> Activity:
Read the data that follows. Then repeat it exactly.

> Exercise data:
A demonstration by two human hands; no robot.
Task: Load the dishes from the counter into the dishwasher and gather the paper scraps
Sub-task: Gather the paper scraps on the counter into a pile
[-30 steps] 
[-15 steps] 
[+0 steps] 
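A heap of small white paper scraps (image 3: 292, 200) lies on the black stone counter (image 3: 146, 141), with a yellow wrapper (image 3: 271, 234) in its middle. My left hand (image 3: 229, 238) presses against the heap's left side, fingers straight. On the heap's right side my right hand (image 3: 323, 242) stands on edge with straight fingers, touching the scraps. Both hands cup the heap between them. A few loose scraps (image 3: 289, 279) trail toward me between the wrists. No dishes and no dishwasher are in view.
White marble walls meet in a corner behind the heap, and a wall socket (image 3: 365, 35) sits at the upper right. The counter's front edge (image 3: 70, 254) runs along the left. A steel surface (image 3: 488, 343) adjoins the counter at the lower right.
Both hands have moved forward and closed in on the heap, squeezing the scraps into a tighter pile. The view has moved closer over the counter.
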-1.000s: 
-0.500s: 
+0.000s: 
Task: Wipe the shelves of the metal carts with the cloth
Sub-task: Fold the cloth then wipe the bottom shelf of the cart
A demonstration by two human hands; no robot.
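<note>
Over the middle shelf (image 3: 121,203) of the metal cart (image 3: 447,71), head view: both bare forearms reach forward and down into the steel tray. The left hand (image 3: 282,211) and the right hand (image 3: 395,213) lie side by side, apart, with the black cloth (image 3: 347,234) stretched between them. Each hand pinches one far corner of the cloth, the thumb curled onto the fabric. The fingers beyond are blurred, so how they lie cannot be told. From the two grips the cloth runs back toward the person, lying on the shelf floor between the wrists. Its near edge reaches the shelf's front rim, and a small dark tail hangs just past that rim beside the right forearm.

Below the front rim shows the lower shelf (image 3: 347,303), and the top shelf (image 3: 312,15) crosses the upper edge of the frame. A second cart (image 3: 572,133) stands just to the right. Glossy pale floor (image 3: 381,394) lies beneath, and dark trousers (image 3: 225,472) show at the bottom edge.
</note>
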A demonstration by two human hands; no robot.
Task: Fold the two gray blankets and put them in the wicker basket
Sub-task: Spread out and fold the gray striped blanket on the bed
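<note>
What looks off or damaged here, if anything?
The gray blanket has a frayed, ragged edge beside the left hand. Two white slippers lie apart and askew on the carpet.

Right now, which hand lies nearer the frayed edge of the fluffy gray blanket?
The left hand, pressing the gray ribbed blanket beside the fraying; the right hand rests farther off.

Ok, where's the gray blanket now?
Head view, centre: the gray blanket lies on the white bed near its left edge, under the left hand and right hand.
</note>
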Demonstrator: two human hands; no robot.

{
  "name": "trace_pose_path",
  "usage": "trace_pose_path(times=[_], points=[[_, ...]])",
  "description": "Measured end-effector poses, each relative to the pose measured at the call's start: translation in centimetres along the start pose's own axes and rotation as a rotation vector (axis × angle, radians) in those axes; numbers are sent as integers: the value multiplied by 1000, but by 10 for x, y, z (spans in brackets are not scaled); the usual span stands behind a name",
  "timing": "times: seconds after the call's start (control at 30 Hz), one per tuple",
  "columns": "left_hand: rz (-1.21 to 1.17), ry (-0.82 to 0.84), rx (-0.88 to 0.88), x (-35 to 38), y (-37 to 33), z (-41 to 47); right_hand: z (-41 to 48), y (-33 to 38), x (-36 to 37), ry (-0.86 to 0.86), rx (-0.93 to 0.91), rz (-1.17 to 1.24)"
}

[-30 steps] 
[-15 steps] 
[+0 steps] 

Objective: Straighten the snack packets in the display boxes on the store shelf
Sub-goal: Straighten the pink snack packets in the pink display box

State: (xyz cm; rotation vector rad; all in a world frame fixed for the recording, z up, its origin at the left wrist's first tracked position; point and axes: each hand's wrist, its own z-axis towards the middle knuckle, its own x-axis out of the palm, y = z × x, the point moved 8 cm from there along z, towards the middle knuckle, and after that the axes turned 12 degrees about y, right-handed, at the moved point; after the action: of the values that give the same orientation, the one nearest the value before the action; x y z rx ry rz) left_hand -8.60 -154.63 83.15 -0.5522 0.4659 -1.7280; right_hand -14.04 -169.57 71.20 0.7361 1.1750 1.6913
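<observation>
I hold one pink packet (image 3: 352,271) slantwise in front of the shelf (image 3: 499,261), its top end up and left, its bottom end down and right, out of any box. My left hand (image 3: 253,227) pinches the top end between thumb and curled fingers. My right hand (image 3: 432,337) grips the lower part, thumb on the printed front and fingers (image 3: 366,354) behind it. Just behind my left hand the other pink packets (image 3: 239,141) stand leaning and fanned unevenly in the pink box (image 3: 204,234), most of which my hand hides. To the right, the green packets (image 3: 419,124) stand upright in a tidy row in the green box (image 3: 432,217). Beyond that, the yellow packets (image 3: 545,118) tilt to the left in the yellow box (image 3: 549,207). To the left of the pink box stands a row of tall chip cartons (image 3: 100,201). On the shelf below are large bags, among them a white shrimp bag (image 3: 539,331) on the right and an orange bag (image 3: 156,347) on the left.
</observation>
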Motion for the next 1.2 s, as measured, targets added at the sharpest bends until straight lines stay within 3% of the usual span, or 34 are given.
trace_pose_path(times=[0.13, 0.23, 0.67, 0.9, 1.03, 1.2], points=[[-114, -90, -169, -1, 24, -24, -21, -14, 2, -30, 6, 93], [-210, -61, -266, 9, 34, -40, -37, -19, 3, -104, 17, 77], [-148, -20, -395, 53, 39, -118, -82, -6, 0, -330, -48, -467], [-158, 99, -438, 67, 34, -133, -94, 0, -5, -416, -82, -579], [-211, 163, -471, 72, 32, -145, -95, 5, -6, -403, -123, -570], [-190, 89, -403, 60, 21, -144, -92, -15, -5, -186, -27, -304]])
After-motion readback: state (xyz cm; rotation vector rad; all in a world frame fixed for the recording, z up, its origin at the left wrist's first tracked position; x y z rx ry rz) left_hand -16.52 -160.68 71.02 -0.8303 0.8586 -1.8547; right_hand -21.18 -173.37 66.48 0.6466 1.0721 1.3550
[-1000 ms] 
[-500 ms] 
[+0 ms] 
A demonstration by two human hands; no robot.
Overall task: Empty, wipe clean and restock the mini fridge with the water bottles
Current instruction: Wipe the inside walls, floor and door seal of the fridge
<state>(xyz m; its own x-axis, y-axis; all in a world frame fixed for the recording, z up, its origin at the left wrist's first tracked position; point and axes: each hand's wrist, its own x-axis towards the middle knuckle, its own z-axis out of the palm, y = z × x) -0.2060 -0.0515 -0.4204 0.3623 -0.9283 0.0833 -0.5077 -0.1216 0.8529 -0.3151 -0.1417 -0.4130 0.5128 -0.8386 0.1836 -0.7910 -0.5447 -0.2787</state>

> Result for this task:
A demonstration by two human hands; no robot.
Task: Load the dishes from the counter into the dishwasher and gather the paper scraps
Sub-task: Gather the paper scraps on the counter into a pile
[-30 steps] 
[-15 steps] 
[+0 steps] 
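A heap of small white paper scraps (image 3: 292, 200) lies on the black stone counter (image 3: 146, 141), with a yellow wrapper (image 3: 271, 234) in its middle. My left hand (image 3: 229, 238) presses against the heap's left side, fingers straight. On the heap's right side my right hand (image 3: 323, 242) stands on edge with straight fingers, touching the scraps. Both hands cup the heap between them. A few loose scraps (image 3: 289, 279) trail toward me between the wrists. No dishes and no dishwasher are in view.
White marble walls meet in a corner behind the heap, and a wall socket (image 3: 365, 35) sits at the upper right. The counter's front edge (image 3: 70, 254) runs along the left. A steel surface (image 3: 488, 343) adjoins the counter at the lower right.
Both hands have moved forward and closed in on the heap, squeezing the scraps into a tighter pile. The view has moved closer over the counter.
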-1.000s: 
-0.500s: 
+0.000s: 
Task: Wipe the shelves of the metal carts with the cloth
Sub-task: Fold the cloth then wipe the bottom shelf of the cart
A demonstration by two human hands; no robot.
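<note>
Over the middle shelf (image 3: 121,203) of the metal cart (image 3: 447,71), head view: both bare forearms reach forward and down into the steel tray. The left hand (image 3: 282,211) and the right hand (image 3: 395,213) lie side by side, apart, with the black cloth (image 3: 347,234) stretched between them. Each hand pinches one far corner of the cloth, the thumb curled onto the fabric. The fingers beyond are blurred, so how they lie cannot be told. From the two grips the cloth runs back toward the person, lying on the shelf floor between the wrists. Its near edge reaches the shelf's front rim, and a small dark tail hangs just past that rim beside the right forearm.

Below the front rim shows the lower shelf (image 3: 347,303), and the top shelf (image 3: 312,15) crosses the upper edge of the frame. A second cart (image 3: 572,133) stands just to the right. Glossy pale floor (image 3: 381,394) lies beneath, and dark trousers (image 3: 225,472) show at the bottom edge.
</note>
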A demonstration by two human hands; no robot.
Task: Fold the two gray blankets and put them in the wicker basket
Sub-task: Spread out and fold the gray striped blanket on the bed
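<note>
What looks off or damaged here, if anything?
The gray blanket has a frayed, ragged edge beside the left hand. Two white slippers lie apart and askew on the carpet.

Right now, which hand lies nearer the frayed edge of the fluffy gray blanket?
The left hand, pressing the gray ribbed blanket beside the fraying; the right hand rests farther off.

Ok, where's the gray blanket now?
Head view, centre: the gray blanket lies on the white bed near its left edge, under the left hand and right hand.
</note>
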Demonstrator: two human hands; no robot.

{
  "name": "trace_pose_path",
  "usage": "trace_pose_path(times=[_], points=[[_, ...]])",
  "description": "Measured end-effector poses, each relative to the pose measured at the call's start: translation in centimetres along the start pose's own axes and rotation as a rotation vector (axis × angle, radians) in those axes; numbers are sent as integers: the value multiplied by 1000, but by 10 for x, y, z (spans in brackets are not scaled); the usual span stands behind a name",
  "timing": "times: seconds after the call's start (control at 30 Hz), one per tuple",
  "columns": "left_hand: rz (-1.21 to 1.17), ry (-0.82 to 0.84), rx (-0.88 to 0.88), x (-35 to 38), y (-37 to 33), z (-41 to 47); right_hand: z (-41 to 48), y (-33 to 38), x (-36 to 37), ry (-0.86 to 0.86), rx (-0.93 to 0.91), rz (-1.17 to 1.24)"
}

[-30 steps] 
[-15 steps] 
[+0 steps] 

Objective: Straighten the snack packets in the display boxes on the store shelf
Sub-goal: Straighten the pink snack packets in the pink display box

State: (xyz cm; rotation vector rad; all in a world frame fixed for the recording, z up, its origin at the left wrist's first tracked position; point and axes: each hand's wrist, its own z-axis towards the middle knuckle, its own x-axis out of the palm, y = z × x, the point moved 8 cm from there along z, towards the middle knuckle, and after that the axes turned 12 degrees about y, right-handed, at the moved point; after the action: of the values that give the same orientation, the one nearest the value before the action; x y z rx ry rz) left_hand -8.60 -154.63 83.15 -0.5522 0.4659 -1.7280; right_hand -14.04 -169.57 71.20 0.7361 1.1750 1.6913
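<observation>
I hold one pink packet (image 3: 352,271) slantwise in front of the shelf (image 3: 499,261), its top end up and left, its bottom end down and right, out of any box. My left hand (image 3: 253,227) pinches the top end between thumb and curled fingers. My right hand (image 3: 432,337) grips the lower part, thumb on the printed front and fingers (image 3: 366,354) behind it. Just behind my left hand the other pink packets (image 3: 239,141) stand leaning and fanned unevenly in the pink box (image 3: 204,234), most of which my hand hides. To the right, the green packets (image 3: 419,124) stand upright in a tidy row in the green box (image 3: 432,217). Beyond that, the yellow packets (image 3: 545,118) tilt to the left in the yellow box (image 3: 549,207). To the left of the pink box stands a row of tall chip cartons (image 3: 100,201). On the shelf below are large bags, among them a white shrimp bag (image 3: 539,331) on the right and an orange bag (image 3: 156,347) on the left.
</observation>
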Motion for the next 1.2 s, as measured, targets added at the sharpest bends until straight lines stay within 3% of the usual span, or 34 are given.
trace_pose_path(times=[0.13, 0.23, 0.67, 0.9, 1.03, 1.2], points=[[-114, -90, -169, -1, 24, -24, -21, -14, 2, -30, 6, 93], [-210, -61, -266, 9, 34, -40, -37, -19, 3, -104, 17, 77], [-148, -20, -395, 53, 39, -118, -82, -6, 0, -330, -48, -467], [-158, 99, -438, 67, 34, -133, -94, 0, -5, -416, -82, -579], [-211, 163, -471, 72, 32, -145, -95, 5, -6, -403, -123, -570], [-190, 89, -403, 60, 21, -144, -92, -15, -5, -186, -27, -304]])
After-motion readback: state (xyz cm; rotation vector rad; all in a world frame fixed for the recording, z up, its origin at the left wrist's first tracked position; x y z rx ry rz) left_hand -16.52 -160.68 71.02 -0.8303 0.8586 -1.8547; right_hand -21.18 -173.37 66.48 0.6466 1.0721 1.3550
[-1000 ms] 
[-500 ms] 
[+0 ms] 
A demonstration by two human hands; no robot.
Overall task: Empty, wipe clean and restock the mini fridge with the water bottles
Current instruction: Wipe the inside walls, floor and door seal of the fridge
<state>(xyz m; its own x-axis, y-axis; all in a world frame fixed for the recording, z up, its origin at the left wrist's first tracked position; point and axes: each hand's wrist, its own x-axis towards the middle knuckle, its own z-axis out of the palm, y = z × x) -0.2060 -0.0515 -0.4204 0.3623 -0.9283 0.0833 -0.5077 -0.1216 0.8529 -0.3151 -0.1417 -0.4130 0.5128 -0.8386 0.1836 -0.7910 -0.5447 -0.2787</state>

This exercise has now been fully answered.